Q4 jet cracks rally as flight numbers jump, US air travel hits 15-mth high
Quantum Commodity Intelligence - Demand for jet fuel continued to rise in Europe last week with flight numbers up more than 11.5% over the week, data from Eurocontrol showed Monday.
While summertime cracks for jet cargoes arriving in north-west Europe have changed little over the past week amid the improving flight numbers, fourth quarter refining margins have rallied amid the recovery.
Cracks for August jet cargo were pegged around $5.30/b Friday, about the same as Monday, September cracks were up around $0.25/b, and fourth quarter cracks were up around $0.50/b between Monday and Friday, Quantum data shows.
The weekly flight count reached 146,892 flights over the week to July 4, in 41 countries, ranging from Iceland to Morocco, Turkey and the Ukraine, up 15,398 flights from a week earlier.
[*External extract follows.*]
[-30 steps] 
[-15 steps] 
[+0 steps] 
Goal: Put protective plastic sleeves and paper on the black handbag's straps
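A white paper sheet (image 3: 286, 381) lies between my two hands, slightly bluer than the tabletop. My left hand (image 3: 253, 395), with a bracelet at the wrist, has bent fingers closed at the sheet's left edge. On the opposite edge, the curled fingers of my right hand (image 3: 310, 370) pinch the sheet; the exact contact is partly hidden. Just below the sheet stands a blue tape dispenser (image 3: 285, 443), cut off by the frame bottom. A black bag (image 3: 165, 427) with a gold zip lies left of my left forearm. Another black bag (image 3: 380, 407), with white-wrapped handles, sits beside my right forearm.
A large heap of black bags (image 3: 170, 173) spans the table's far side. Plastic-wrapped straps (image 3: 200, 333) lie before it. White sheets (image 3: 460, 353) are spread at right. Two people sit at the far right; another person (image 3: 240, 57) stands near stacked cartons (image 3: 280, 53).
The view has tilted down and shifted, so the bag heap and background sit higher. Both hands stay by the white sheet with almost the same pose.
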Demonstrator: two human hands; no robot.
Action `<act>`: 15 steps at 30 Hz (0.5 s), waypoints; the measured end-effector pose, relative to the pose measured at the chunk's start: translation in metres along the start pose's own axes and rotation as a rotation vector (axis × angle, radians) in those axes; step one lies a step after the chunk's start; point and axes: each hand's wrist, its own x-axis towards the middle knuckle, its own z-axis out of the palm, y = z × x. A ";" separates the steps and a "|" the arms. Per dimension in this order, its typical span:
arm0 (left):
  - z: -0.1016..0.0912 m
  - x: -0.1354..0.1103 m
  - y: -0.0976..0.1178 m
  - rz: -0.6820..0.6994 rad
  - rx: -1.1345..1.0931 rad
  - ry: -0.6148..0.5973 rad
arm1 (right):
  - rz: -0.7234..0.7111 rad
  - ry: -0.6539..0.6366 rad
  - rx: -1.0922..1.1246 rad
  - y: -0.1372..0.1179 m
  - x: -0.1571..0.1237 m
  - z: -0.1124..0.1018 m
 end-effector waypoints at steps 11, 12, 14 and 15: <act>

Flight numbers have almost doubled since early June, and the gap to 2019 levels has risen from 56% below in early June to around 40% by last Sunday.
Just over the last week, the two year ago comparison has improved around 8 percentage points.
But European skies would still have needed to see around 101,000 more flights last week to match the same tally in 2019.
The number of passengers going through Department for Transport checkpoints at US airports hit its highest level since the start of the pandemic during the Fourth of July holiday weekend, data showed Monday.
Independence Day
Meanwhile, in the US the air travel recovery continued as the seven-day average of passengers rose above the key 2 million threshold on 30 June and stayed there until 4 July, when it fell to 1.96 million.
A total of 2.196 million passengers went through checkpoints on 1 July, more than the corresponding day in 2019 and the highest since 5 March 2020.
On average, traffic remained 17% below 2019 levels between 30 June-4 July, an indication that the closure of international borders and fears of virus contamination are still having an impact.
Nevertheless, the latest figures show a remarkable recovery from the trough of just 90,000 passengers per day hit during the pandemic's darkest days in April 2020.
At the start of 2021, before the Covid-19 vaccines were widely administered, there were still only about 900,000 passengers per day.
More than 47.7 million Americans were expected to travel between July 1 and July 5, the second-highest volume on record, according to a report from the American Automobile Association published last Friday.
A total of 157 million people, equivalent to 48% of the population, were fully vaccinated at the time of writing.